Des chercheurs de l’Inserm, de l’Institut Pasteur en collaboration avec l’entreprise Neovac travaillent depuis plusieurs années à développer un vaccin conjugué ciblant l’IL-4 et l’IL-13. Dans un précédent travail, ils ont pu démontrer que leur vaccin dénommé Kinoïde® dirigé contre les formes murines d’IL-4 et IL-13 pouvait réduire : l’hyperréactivité bronchique, la production d’IgE, l’hyperéosinophilie et la production de mucus dans des modèles murins d’asthme. Dans une récente lettre à l’éditeur de la revue « Allergy » (2), ces chercheurs rapportent avoir franchi une étape supplémentaire dans leur « preuve de concept » en développant deux vaccins Kinoïde® dirigés contre les formes humaines d’IL-4 (hIL-4K) et Il-13 (hIL-13K) ; chaque vaccin est composé de l’interleukine recombinante correspondante conjuguée à la protéine CRM197 (forme mutée non pathogène de la toxine diphtérique).

Un modèle murin dénommé hIL-4/13/4RαKI

Afin de valider l’efficacité de ce nouveau vaccin, un modèle murin exprimant les interleukines humaines hIL-4 et hIL-13 et le gène humain du récepteur hIL-4Rα à la place des gènes murins a été spécifiquement généré, il a été dénommé hIL-4/13/4RαKI. Les souris immunisées par les deux vaccins sus cités ou un placebo (CRM197 seul) ont été exposées de façon chronique (12 administrations intranasales) à de la poussière d’acariens pour générer un modèle d’asthme chronique dénommé HDM pour house dust mite.

L’injection IM des vaccins hIL-4K et hIL-13K a permis d’induire une réponse humorale dirigée contre hIL-4 et hIL-13 avec la production d’anticorps neutralisants détectés à J39, J59 et J97. Les souris hIL-4/13/4RαKI traitées par la poussière d’acariens et précédemment immunisées par le placebo (CRM197) présentaient un taux élevé d’éosinophiles dans le LBA, taux qui a été significativement réduit chez les souris asthmatiques précédemment immunisées par les vaccins hIL-4K/hIL-13K (p < 0,01). Cette double vaccination a également réduit l’inflammation péribronchiolaire et la production de mucus dans le modèle asthme chronique (facteurs 1,6 et 8,7 respectivement).

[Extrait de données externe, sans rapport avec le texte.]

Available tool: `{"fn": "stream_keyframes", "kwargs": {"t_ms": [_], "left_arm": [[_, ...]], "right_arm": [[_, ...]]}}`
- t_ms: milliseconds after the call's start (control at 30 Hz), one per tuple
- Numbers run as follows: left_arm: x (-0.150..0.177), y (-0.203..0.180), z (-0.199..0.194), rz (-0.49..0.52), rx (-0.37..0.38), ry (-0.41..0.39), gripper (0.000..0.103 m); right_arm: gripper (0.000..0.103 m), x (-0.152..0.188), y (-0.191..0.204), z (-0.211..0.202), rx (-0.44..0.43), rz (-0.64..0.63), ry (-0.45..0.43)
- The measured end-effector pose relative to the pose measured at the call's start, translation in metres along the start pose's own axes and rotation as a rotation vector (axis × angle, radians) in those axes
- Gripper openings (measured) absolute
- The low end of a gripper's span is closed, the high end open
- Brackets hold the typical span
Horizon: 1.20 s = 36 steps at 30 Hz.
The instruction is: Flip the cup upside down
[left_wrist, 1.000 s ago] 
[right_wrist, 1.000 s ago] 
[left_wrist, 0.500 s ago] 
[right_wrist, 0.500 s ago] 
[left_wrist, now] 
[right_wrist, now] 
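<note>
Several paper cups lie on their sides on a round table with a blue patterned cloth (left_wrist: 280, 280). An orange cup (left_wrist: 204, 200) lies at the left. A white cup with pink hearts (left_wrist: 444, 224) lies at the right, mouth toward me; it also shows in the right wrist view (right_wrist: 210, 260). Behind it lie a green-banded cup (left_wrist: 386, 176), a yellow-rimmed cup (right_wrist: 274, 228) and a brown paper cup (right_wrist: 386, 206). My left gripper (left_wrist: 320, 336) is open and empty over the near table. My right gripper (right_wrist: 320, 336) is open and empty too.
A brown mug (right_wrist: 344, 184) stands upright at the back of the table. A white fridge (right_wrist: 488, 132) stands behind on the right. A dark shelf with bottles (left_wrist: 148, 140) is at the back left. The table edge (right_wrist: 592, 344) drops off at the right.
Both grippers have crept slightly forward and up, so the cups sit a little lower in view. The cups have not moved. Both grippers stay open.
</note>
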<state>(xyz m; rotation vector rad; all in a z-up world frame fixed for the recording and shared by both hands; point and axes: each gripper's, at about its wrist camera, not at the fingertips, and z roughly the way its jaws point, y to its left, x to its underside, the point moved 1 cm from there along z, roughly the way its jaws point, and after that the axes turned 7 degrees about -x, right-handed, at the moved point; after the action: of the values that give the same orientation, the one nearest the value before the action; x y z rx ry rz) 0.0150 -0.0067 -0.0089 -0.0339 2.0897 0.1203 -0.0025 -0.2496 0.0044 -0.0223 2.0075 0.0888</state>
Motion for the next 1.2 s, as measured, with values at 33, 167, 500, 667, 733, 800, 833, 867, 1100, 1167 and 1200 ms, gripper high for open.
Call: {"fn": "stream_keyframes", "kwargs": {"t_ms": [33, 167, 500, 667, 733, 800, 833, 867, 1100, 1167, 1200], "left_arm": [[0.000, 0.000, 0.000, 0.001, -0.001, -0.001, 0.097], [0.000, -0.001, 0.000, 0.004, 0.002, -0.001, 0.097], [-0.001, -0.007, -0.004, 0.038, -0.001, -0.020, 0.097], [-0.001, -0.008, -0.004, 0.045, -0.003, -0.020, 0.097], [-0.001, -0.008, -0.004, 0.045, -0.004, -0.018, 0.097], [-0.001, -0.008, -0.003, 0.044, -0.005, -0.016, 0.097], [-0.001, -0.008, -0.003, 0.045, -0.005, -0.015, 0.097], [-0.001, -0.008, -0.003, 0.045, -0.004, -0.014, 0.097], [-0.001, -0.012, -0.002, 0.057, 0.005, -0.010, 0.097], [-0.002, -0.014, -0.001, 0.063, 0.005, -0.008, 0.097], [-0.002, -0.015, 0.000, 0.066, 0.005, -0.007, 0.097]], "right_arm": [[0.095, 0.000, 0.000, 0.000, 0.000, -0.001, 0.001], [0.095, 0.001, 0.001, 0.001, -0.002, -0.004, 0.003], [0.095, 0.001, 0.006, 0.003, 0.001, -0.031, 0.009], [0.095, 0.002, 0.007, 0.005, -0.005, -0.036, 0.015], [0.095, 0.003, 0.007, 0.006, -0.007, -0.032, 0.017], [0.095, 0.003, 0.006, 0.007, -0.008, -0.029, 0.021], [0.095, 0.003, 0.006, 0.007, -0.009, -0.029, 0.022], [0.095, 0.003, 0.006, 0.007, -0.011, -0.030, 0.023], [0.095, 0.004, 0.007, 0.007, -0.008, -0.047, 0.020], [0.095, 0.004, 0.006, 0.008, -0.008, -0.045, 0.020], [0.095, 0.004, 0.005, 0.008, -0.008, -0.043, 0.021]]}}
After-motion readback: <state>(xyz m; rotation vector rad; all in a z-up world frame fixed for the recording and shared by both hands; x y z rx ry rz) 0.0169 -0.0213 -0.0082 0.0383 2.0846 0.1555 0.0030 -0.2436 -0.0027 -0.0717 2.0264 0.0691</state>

Dans un second modèle d’asthme sévère dénommé « HDMhigh », les souris hIL-4/13/4RαKI ont exprimé une forte hyperréactivité bronchique après exposition à la méthacholine en comparaison avec le placebo. Cette hyperréactivité a été quasiment abrogée chez les souris ayant reçu les deux vaccins sus cités (p < 0,001). Le taux d’IgE totaux et d’IgE spécifiques (mais pas d’IgG spé) à la poussière d’acariens a été réduit de façon significative chez les souris asthmatiques ayant reçu les deux vaccins hIL-4K/hIL13K.

In fine, dans un modèle murin exprimant les interleukines humaines hIL-4 et hIL-13, l’administration de deux vaccins « kinoides » a permis de neutraliser l’activité de ces deux interleukines et de réduire des symptômes liés à un asthme allergique sévère. Avant d’envisager des essais chez l’homme, il sera nécessaire de confirmer ces résultats dans d’autres modèles (primates non humains) et également confirmer que l’effet observé se maintient dans le temps, en particulier en cas d’administration chez des sujets préalablement sensibilisés aux acariens (ce qui n’était pas le cas ici). Au-delà de l’asthme allergique, cibler ces deux interleukines pourrait avoir un intérêt dans le traitement de la dermatite atopique et l’allergie alimentaire.

(1)Ricciardolo FLM, et coll. Characterization of T2-Low and T2-High Asthma Phenotypes in Real-Life. Biomedicines. 2021 Nov 13;9(11):1684. doi: 10.3390/biomedicines9111684.

Dr Dounia Hamdi

Référence
Lamanna E, et coll. : A vaccine targeting human IL-4 and IL-13 protects against asthma in humanized mice. Allergy. 2023 ; publication avancée en ligne le 17 février. doi: 10.1111/all.15680.